### [Work task]
Would you output the entries below only from the line containing "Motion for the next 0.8" through the line containing "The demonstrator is", exactly as they stand and with both ends included?

### [Source records]
--- START ---

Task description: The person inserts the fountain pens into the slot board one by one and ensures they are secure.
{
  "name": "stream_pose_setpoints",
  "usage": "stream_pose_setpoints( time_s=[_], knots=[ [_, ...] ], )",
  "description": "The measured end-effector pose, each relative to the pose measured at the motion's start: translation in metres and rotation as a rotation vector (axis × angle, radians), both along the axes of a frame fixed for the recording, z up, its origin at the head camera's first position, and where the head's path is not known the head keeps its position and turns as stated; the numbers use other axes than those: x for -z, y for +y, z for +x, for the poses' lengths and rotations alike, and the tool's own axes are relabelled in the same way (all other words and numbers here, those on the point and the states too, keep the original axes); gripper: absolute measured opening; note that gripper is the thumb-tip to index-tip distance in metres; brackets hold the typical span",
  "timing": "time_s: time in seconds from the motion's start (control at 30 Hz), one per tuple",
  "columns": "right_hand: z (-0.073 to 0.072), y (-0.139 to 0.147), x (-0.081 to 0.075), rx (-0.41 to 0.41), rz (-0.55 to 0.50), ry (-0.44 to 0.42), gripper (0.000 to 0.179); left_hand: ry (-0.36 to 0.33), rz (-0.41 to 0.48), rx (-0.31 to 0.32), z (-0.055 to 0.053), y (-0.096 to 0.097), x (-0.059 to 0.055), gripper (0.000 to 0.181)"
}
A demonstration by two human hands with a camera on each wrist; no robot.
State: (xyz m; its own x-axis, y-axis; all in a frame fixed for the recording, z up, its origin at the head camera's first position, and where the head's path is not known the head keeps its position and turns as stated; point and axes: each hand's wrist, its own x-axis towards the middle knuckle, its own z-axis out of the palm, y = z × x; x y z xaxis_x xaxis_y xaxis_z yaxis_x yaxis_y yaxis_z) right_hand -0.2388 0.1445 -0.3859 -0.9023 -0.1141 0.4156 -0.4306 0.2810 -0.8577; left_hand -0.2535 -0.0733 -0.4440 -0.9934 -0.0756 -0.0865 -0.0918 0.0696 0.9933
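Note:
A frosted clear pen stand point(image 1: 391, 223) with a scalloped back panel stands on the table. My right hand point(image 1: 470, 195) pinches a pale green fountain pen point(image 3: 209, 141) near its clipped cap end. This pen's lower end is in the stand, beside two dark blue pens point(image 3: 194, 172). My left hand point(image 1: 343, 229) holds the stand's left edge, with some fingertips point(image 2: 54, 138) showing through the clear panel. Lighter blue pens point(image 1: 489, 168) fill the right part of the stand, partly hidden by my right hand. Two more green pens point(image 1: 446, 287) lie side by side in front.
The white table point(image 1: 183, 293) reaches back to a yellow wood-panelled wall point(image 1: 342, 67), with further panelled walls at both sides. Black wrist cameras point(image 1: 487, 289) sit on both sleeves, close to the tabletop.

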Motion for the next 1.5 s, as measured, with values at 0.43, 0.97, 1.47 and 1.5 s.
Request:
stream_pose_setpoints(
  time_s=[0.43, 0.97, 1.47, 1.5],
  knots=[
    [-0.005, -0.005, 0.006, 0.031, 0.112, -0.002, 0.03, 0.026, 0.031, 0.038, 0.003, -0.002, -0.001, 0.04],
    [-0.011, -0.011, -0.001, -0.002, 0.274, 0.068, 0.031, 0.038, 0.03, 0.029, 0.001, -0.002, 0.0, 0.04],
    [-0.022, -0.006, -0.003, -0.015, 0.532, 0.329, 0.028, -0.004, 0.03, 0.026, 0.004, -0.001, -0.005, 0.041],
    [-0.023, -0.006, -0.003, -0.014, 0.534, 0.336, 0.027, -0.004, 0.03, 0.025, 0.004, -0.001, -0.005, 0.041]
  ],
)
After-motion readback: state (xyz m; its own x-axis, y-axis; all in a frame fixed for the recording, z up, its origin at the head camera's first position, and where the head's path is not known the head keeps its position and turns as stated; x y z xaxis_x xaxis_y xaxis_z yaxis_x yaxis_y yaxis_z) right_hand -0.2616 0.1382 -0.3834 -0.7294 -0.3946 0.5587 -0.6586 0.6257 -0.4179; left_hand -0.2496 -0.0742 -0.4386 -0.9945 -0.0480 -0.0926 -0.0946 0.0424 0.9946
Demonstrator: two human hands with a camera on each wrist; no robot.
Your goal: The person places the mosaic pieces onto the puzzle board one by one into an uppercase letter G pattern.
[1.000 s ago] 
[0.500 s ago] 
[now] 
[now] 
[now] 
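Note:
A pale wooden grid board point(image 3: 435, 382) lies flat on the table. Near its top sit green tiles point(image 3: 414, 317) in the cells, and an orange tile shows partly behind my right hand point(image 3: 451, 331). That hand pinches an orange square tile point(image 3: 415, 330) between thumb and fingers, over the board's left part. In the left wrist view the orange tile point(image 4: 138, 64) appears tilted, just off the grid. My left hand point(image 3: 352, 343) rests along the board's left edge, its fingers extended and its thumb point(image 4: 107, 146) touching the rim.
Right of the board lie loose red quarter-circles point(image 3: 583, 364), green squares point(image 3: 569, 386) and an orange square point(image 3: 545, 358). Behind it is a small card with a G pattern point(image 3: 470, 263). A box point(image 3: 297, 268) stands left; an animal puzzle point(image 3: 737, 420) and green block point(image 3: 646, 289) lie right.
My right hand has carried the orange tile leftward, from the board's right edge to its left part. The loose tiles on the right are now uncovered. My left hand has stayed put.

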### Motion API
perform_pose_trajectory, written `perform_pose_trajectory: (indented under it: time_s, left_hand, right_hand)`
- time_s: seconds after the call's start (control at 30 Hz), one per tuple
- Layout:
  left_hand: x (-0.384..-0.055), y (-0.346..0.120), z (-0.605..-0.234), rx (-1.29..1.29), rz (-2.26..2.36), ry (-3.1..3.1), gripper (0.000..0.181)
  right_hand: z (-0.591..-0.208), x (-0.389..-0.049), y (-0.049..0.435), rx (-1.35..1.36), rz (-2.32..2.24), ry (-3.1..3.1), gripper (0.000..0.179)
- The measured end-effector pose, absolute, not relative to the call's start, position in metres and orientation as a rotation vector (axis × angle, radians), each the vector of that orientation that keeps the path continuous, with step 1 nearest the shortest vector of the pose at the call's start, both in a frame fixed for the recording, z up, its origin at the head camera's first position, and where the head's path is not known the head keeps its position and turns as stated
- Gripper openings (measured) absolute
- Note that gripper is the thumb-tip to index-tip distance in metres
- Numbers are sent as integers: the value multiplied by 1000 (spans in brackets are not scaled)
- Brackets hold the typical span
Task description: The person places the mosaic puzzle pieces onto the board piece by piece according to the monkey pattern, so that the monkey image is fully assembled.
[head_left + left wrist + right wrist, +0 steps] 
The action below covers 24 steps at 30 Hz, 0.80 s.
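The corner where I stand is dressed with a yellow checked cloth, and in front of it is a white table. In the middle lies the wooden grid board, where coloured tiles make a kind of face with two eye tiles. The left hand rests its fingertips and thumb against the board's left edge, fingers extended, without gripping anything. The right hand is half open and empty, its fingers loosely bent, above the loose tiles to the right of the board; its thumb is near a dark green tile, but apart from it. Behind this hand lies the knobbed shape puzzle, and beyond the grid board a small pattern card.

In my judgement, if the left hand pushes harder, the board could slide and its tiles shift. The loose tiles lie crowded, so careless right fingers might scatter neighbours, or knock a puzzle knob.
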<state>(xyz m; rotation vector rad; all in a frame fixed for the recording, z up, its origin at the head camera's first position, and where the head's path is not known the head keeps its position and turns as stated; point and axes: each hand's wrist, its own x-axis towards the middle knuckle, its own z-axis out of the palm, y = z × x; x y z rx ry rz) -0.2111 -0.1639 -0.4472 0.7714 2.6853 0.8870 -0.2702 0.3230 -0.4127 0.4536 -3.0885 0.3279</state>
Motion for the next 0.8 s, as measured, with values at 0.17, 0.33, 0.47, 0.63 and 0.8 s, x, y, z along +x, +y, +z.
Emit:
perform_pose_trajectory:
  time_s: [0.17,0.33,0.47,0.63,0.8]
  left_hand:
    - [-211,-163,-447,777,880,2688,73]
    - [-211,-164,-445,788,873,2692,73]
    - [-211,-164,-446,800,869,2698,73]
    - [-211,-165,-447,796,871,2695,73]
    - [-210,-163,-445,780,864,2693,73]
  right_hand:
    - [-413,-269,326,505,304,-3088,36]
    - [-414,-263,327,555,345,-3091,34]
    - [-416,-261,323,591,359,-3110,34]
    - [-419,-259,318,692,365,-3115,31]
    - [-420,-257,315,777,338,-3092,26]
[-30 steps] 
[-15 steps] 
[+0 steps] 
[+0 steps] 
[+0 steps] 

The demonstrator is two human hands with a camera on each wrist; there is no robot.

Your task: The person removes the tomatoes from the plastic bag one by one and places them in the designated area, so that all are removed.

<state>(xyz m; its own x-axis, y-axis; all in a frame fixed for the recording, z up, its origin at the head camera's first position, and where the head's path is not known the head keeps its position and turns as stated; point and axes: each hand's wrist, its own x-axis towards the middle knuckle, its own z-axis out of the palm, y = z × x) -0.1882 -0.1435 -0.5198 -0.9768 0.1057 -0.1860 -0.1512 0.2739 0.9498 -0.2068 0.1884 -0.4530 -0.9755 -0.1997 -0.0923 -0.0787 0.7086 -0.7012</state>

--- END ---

### [Task solution]
Motion for the next 0.8 s, as measured, with values at 0.17, 0.33, 0.47, 0.63 and 0.8 s, x, y, z along +x, +y, +z.
Emit:
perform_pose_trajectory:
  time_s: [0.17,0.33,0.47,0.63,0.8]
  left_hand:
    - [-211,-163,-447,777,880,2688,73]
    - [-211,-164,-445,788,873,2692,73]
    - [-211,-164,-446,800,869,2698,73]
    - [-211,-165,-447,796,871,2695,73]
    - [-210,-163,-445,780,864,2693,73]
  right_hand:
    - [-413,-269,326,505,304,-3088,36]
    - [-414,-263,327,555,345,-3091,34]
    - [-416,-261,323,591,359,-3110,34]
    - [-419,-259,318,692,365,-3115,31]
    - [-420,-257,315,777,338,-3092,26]
[-30 steps] 
[-15 steps] 
[+0 steps] 
[+0 steps] 
[+0 steps] 

The demonstrator is two human hands with a camera on each wrist; there is no robot.

This answer has been given in full.